━━━ Records shown ━━━

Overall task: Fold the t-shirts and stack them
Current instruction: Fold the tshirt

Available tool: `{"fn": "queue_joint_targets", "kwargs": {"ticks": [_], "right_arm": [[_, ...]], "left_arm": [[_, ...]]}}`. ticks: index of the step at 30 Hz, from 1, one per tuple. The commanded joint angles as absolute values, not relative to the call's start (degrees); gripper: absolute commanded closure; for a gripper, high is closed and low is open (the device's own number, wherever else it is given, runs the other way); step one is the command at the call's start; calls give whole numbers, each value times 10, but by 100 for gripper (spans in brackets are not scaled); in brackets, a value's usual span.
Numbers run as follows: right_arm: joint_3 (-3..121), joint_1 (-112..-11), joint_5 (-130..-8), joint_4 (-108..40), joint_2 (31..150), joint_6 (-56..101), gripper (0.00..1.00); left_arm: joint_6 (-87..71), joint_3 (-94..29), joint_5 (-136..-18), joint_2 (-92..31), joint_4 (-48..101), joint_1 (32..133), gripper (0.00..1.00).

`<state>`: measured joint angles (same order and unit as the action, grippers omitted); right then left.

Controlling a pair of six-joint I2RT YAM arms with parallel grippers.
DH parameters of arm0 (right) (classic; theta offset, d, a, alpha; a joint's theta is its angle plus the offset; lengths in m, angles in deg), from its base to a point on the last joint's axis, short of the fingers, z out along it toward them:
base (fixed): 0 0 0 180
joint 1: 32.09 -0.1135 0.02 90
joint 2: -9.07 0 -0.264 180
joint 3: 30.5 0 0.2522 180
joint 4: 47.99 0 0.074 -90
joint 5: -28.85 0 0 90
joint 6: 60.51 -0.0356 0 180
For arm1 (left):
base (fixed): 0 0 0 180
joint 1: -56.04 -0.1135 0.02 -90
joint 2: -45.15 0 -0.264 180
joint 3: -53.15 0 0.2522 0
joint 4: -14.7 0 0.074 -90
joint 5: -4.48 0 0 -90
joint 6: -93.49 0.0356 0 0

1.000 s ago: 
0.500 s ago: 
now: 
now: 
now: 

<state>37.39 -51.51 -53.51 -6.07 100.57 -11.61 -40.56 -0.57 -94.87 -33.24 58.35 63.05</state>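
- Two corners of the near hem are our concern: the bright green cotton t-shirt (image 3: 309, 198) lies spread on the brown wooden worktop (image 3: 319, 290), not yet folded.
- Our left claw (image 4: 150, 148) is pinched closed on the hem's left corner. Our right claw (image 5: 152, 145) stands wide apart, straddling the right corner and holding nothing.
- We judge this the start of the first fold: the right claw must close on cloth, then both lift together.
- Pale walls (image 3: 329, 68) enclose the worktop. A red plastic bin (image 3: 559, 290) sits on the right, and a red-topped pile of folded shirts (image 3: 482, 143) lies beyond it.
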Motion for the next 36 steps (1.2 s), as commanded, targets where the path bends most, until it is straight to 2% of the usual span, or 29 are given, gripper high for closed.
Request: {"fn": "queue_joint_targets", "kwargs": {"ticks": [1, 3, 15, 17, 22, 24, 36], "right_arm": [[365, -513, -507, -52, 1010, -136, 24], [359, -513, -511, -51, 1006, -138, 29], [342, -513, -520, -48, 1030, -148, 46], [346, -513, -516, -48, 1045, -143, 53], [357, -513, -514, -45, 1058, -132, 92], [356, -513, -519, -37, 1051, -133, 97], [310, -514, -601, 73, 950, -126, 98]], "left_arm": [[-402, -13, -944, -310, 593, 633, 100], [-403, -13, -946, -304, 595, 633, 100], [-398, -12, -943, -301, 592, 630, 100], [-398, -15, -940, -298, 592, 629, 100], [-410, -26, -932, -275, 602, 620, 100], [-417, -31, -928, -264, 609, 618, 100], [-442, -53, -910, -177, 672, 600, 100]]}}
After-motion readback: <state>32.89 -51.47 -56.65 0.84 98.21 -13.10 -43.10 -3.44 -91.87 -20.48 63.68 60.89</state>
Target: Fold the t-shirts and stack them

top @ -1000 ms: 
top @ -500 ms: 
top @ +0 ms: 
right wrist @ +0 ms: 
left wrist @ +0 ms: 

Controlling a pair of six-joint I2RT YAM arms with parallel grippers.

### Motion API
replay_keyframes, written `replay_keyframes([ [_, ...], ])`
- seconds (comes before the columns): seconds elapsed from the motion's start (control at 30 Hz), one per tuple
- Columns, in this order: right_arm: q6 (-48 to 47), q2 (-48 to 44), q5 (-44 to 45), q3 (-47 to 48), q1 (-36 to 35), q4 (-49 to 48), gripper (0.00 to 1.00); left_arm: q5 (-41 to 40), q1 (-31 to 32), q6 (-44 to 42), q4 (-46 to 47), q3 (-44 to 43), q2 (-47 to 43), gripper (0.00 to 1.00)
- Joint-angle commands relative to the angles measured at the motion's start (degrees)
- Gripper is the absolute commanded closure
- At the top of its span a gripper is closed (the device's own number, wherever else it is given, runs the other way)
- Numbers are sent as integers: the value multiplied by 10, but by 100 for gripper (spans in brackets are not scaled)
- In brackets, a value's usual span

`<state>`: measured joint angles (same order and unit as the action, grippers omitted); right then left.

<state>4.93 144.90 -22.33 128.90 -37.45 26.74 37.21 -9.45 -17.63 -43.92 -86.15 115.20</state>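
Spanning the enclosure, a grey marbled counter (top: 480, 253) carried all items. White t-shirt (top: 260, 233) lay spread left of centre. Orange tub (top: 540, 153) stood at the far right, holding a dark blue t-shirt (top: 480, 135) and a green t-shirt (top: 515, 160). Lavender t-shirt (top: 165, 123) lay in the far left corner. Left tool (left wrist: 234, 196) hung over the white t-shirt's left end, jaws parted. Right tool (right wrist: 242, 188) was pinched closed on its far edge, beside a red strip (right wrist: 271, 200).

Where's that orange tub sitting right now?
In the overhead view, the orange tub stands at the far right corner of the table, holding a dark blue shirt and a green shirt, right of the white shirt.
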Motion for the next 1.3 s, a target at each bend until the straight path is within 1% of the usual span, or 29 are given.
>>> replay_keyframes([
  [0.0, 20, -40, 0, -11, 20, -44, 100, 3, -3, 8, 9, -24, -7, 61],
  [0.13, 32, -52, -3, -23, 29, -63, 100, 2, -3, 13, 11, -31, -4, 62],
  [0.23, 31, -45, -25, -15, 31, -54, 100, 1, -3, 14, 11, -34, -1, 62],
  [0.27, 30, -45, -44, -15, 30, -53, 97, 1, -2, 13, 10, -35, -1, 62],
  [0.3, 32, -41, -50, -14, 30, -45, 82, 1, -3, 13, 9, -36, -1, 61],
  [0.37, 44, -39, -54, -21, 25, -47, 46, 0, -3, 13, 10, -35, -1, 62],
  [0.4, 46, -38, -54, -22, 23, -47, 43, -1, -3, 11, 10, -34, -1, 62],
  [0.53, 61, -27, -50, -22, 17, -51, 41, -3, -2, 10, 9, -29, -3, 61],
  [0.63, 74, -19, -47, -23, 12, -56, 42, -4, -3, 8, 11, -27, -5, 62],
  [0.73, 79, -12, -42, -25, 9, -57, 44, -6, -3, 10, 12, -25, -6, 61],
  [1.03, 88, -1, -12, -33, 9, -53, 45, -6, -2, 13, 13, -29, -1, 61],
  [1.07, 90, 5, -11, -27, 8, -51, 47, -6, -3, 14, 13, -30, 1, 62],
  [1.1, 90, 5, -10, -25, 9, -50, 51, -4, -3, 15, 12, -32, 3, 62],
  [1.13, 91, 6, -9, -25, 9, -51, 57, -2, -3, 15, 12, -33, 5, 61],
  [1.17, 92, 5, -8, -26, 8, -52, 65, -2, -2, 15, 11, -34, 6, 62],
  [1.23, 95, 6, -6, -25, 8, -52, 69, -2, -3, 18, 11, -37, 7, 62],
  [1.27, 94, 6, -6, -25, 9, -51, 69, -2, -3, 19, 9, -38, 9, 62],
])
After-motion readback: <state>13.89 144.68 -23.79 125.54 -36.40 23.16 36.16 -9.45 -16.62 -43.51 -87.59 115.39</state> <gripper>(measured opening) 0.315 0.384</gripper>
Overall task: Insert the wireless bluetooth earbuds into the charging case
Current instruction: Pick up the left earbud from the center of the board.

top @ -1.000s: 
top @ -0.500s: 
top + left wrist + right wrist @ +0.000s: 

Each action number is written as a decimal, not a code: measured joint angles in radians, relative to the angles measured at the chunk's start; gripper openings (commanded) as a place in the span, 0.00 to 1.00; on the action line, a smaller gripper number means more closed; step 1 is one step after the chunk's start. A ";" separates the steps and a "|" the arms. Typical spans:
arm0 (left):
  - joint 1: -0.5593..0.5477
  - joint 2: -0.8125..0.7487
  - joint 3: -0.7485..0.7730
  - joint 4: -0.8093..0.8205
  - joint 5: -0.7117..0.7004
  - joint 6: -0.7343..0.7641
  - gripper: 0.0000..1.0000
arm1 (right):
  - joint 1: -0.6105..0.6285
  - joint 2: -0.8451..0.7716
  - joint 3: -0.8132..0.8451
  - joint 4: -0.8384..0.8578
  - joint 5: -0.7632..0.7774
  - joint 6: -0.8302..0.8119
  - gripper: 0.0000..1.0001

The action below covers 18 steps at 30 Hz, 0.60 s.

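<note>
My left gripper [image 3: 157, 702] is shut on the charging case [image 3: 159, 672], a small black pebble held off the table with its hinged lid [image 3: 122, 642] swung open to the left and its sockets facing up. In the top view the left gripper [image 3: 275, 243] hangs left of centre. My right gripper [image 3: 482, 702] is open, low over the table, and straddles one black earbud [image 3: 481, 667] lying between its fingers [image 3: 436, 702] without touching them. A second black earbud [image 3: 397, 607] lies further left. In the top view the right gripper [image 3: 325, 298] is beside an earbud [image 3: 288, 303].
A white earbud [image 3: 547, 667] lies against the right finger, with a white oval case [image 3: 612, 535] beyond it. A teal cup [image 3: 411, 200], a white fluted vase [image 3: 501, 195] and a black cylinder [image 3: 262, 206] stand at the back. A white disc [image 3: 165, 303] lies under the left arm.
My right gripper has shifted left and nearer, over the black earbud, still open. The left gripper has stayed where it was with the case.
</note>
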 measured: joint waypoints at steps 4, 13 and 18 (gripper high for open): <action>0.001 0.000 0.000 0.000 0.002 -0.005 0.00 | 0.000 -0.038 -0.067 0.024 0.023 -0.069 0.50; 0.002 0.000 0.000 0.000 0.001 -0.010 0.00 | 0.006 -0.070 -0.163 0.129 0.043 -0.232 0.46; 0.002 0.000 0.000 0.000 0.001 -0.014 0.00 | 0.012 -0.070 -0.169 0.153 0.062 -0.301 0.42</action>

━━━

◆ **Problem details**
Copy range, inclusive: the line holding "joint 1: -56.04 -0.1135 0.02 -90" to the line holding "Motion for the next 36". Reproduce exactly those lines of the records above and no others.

◆ **Reply**
joint 1: -56.04 -0.1135 0.02 -90
joint 2: -45.15 0 -0.264 180
joint 3: -53.15 0 0.2522 0
joint 4: -14.7 0 0.074 -90
joint 5: -4.48 0 0 -90
joint 6: -93.49 0.0356 0 0

1.000 s ago: 
0.500 s ago: 
now: 
now: 
now: 

<state>37.39 -51.51 -53.51 -6.07 100.57 -11.61 -40.56 -0.57 -94.87 -33.24 58.35 63.05</state>
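- Two corners of the near hem are our concern: the bright green cotton t-shirt (image 3: 309, 198) lies spread on the brown wooden worktop (image 3: 319, 290), not yet folded.
- Our left claw (image 4: 150, 148) is pinched closed on the hem's left corner. Our right claw (image 5: 152, 145) stands wide apart, straddling the right corner and holding nothing.
- We judge this the start of the first fold: the right claw must close on cloth, then both lift together.
- Pale walls (image 3: 329, 68) enclose the worktop. A red plastic bin (image 3: 559, 290) sits on the right, and a red-topped pile of folded shirts (image 3: 482, 143) lies beyond it.
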Motion for the next 36 steps (1.2 s), as commanded, targets where the path bends most, until it is straight to 2% of the usual span, or 29 are given, gripper high for closed.

What is written here forms the complete answer.